During the first period, the ethical guidelines to be adopted within AIDE were defined. After that, the target scenarios were identified by end-users’ focus groups. Specifically, four scenarios emerged gathering the user requirements of the different focus groups: 1) communication; 2) Environmental control; 3) Hygiene task; and 4) Preparing and eating a meal. Based on end-users’ requirements in each scenario, AIDE system were characterized and specified. One of the main results of the first period was the prototype of a wearable and wireless system for biosignal recording and processing to be used as a key element in the AIDE multimodal sensory processing system.

The main outcomes of the second year are:
- Cedar Foundation obtained the ethical approval for testing AIDE system. In addition, three experimental sessions were conducted to monitor the design and developments of AIDE hardware/software components.
- A modular standard architecture for AIDE multi-modal interface based on the messaging system Yet Another Robotic Platform (YARP) has been developed, completed and tested.
- A novel shoulder-elbow robotic exoskeleton attached to a wheel chair fixed system with the possibility of using it for either the left or the right arm, according to the user's residual motion capabilities. To complete AIDE exoskeleton, a new prono-supination and hand assistance exoskeleton has been developed, integrated and tested.
- A universal system to control the movements of electric wheelchairs linked with AIDE interfaces has been developed and tested.
- Two intention detection methods based on: 1) hybrid EEG/EOG system; and 2) EMG activity.
- Algorithms to detect and track the 3D position and orientation of texture-less objects and Gaze estimation algorithms.
- Algorithms to recognize the user activity in real ADL tasks: Support Vector Machine (SVM), Artificial Neural Network (ANN) and Decision Tree (DT) algorithms.
- Development and optimization of the Low Level Controller of AIDE arm exoskeleton.
- A motion planning system grounded on a Learning by Demonstration approach and Dynamic Movement Primitives (DMP) was developed.
-The Finite-State Machine (FSM) was enriched with additional modules, to give the user full control of the task execution.
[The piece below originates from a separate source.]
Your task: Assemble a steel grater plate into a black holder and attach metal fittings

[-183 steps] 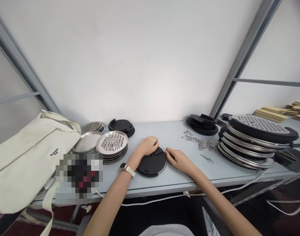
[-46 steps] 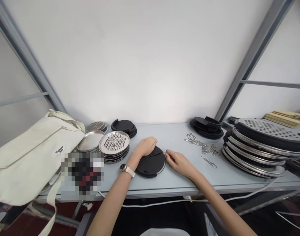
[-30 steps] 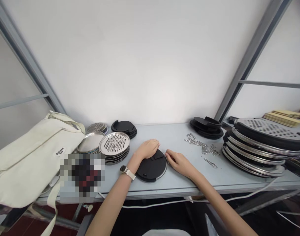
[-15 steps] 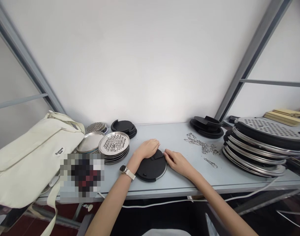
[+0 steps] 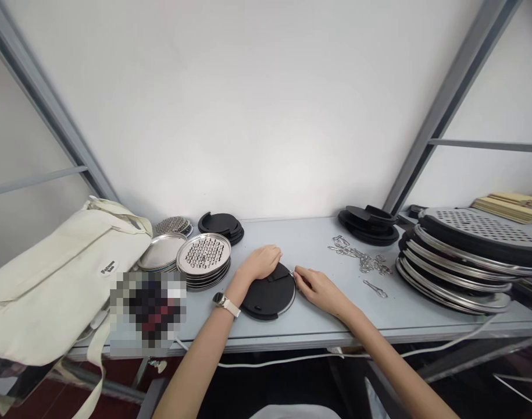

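A black round disc (image 5: 266, 298) with a silvery rim lies flat on the table in front of me. My left hand (image 5: 262, 262) presses over its far left part, fingers curled together towards the far edge and partly hidden. At the disc's right edge my right hand (image 5: 311, 283) is closed, thumb and forefinger pinching a small metal wire clip (image 5: 291, 273) against the rim. More wire clips (image 5: 365, 262) lie loose to the right, with a single clip (image 5: 375, 288) apart from them.
Stacked metal grater discs (image 5: 203, 255) and plain metal discs (image 5: 163, 251) stand at left, beside a cream bag (image 5: 60, 279). Black parts sit in a left pile (image 5: 220, 224) and a right pile (image 5: 368, 224). A tall stack of rimmed discs (image 5: 457, 267) stands at far right.
Both hands stay almost in place on the disc and clip. The whole view has shifted very slightly; nothing has been let go.
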Action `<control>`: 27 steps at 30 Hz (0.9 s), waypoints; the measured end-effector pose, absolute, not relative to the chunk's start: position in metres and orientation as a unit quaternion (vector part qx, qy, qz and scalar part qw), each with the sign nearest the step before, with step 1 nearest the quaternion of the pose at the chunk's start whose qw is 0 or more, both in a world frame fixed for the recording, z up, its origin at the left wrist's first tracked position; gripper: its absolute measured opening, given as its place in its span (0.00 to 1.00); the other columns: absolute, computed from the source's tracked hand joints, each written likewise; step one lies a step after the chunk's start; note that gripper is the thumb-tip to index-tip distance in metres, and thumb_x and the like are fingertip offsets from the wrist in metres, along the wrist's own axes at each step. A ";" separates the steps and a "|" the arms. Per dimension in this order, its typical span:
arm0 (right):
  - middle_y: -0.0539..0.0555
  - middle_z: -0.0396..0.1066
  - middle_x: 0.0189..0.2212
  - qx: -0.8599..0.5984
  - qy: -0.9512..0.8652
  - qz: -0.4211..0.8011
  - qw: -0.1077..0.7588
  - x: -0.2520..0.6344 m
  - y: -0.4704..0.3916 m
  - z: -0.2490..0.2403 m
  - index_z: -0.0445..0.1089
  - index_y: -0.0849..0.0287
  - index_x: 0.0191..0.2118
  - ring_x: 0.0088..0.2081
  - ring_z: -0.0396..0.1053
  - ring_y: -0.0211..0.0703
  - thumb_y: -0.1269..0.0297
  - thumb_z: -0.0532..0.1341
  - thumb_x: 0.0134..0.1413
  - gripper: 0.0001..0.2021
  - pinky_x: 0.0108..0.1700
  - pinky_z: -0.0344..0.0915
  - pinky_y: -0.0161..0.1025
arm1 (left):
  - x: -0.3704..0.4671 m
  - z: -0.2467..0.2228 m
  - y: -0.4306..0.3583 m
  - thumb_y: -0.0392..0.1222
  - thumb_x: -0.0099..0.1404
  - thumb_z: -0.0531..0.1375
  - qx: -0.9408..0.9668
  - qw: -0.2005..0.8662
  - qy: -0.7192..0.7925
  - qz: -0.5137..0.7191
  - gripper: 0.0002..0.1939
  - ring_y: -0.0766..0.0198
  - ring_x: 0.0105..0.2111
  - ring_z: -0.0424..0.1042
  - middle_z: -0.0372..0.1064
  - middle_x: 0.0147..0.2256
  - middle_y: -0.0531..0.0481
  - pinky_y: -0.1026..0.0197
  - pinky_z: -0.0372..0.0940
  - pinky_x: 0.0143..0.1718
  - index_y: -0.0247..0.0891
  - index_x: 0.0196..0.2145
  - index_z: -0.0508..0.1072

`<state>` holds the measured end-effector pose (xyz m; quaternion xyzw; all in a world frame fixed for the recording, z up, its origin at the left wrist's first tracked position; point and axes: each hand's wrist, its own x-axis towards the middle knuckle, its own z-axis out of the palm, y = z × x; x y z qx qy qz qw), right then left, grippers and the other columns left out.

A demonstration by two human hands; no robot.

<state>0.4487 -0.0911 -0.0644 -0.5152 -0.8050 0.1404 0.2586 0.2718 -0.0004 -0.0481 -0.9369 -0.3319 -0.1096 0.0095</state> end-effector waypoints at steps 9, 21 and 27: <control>0.46 0.57 0.19 -0.551 -0.766 0.163 0.289 0.437 -0.080 -0.064 0.54 0.57 0.25 0.21 0.55 0.35 0.59 0.43 0.61 0.15 0.26 0.48 0.32 | 0.273 -0.051 0.003 0.40 0.70 0.41 -0.937 -0.002 -0.333 -0.107 0.14 0.61 0.36 0.66 0.65 0.36 0.47 0.59 0.61 0.40 0.36 0.34 0.64; 0.45 0.53 0.17 -0.541 -0.781 0.162 0.266 0.441 -0.087 -0.060 0.54 0.57 0.25 0.20 0.50 0.34 0.61 0.45 0.60 0.13 0.25 0.48 0.32 | 0.273 -0.048 0.000 0.40 0.70 0.41 -0.937 -0.011 -0.336 -0.099 0.15 0.61 0.38 0.66 0.66 0.37 0.47 0.59 0.61 0.41 0.36 0.35 0.64; 0.44 0.50 0.16 -0.534 -0.786 0.172 0.260 0.445 -0.091 -0.059 0.52 0.57 0.24 0.20 0.48 0.34 0.61 0.45 0.59 0.13 0.24 0.47 0.31 | 0.272 -0.048 0.002 0.40 0.70 0.40 -0.933 -0.010 -0.343 -0.103 0.16 0.61 0.37 0.66 0.65 0.36 0.47 0.59 0.61 0.41 0.36 0.35 0.64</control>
- A first version of the HLC and LLC for communication, control and entertainment was developed.

During the third period, the main outcomes are:
-An operative prototype of the AIDE exoskeleton was delivered and obtained all the certifications needed for be tested with human subjects.
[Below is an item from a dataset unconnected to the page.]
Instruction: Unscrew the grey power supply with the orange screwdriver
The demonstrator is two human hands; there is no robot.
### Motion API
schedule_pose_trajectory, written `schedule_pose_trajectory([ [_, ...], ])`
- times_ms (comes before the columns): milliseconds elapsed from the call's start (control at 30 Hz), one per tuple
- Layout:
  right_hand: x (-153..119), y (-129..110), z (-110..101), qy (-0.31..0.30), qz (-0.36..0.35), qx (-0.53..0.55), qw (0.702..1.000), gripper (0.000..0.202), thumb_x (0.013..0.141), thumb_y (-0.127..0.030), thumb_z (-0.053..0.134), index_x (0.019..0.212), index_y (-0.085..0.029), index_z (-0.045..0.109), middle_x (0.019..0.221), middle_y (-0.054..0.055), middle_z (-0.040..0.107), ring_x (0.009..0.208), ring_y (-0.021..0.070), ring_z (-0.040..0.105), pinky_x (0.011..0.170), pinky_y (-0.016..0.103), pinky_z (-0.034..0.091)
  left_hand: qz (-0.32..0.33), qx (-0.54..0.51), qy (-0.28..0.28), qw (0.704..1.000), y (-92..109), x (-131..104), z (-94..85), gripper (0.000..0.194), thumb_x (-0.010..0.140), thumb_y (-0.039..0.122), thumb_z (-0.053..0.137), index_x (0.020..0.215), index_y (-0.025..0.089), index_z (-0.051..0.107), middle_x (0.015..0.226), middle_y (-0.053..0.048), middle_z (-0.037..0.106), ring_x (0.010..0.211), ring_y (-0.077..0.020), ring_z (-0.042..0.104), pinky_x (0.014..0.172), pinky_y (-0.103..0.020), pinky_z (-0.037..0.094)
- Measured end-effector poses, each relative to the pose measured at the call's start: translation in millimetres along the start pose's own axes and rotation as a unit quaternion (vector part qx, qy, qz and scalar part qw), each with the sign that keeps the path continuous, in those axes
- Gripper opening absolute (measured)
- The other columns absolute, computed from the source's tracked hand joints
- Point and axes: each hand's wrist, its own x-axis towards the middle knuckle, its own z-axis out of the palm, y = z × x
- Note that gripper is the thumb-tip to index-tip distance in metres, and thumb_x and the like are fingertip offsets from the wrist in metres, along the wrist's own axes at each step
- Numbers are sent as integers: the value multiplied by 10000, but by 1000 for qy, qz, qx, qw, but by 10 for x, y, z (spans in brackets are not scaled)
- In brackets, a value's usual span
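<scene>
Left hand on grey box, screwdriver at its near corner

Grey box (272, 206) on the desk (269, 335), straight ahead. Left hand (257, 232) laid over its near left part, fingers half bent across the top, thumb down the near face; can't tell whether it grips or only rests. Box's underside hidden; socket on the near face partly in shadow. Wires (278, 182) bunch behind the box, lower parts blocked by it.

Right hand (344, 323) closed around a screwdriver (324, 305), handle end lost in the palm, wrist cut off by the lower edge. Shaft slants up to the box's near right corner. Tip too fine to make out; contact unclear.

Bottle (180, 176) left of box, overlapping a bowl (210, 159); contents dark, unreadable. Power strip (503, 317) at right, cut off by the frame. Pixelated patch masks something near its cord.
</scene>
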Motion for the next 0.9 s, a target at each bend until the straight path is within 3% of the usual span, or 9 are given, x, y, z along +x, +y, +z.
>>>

-The implementation of user’s intention detection realized by fusing the physiological signals of EEG and EOG was successfully accomplished and documented in a published paper in Nature Scientific Reports (Figure 2).
-EMG analysis focused on the onset detection algorithm was developed, implemented in real time and tested with healthy subjects.
-To estimate and compute the current position of the users in their home setting, two solutions have developed and tested: 1) based on WiFi Fingerprinting techniques; and 2) based on laser range-finders.
-The performance of the developed algorithms to estimate the 3D pose of texture-less objects and gaze point can be ranked as optimum regarding KPIs of the project.
-Algorithms to recognize the user activity in real ADL tasks were tested and achieved an accuracy about 87%.
-Hierarchical Learning control architecture was completed and tested. The achieved results showed a 100% success rate in the task fulfillment, with a high level of generalization with respect to the environment variability.
-The finite-state machine (FSM) for the AIDE shared control system was enriched with new features (Figure 2).
-A successful integration of the final prototype.
-The AIDE validation testing was completed onsite at Cedar Foundation premises in Belfast Northern Ireland with a total of 17 participants
AIDE project has produced a high impact in the scientific community with a total of 30 papers published in scientific journals. Moreover, the media coverage of the project only during the third reporting period sums up for more than 2.300.000 people, being the major contribution to this cipher is due to the appearances on TV.
AIDE project has produced 6 technologies identified as candidates to be protected, one of them already filled a patent. Moreover, AIDE project has produced a set of six products as the most interesting to be commercially exploited. These products can be classified into interfaces and algorithms, exoskeletons and robotized wheelchair. Companies from inside and outside the consortium have already expressed their interest to establish an agreement for the exploitation of these results.
The fully autonomous AIDE final prototype is a first step to bring this technology to the market in the near future, which will produce a clear benefit for the full social and economic participation of people with disabilities (Figure 3).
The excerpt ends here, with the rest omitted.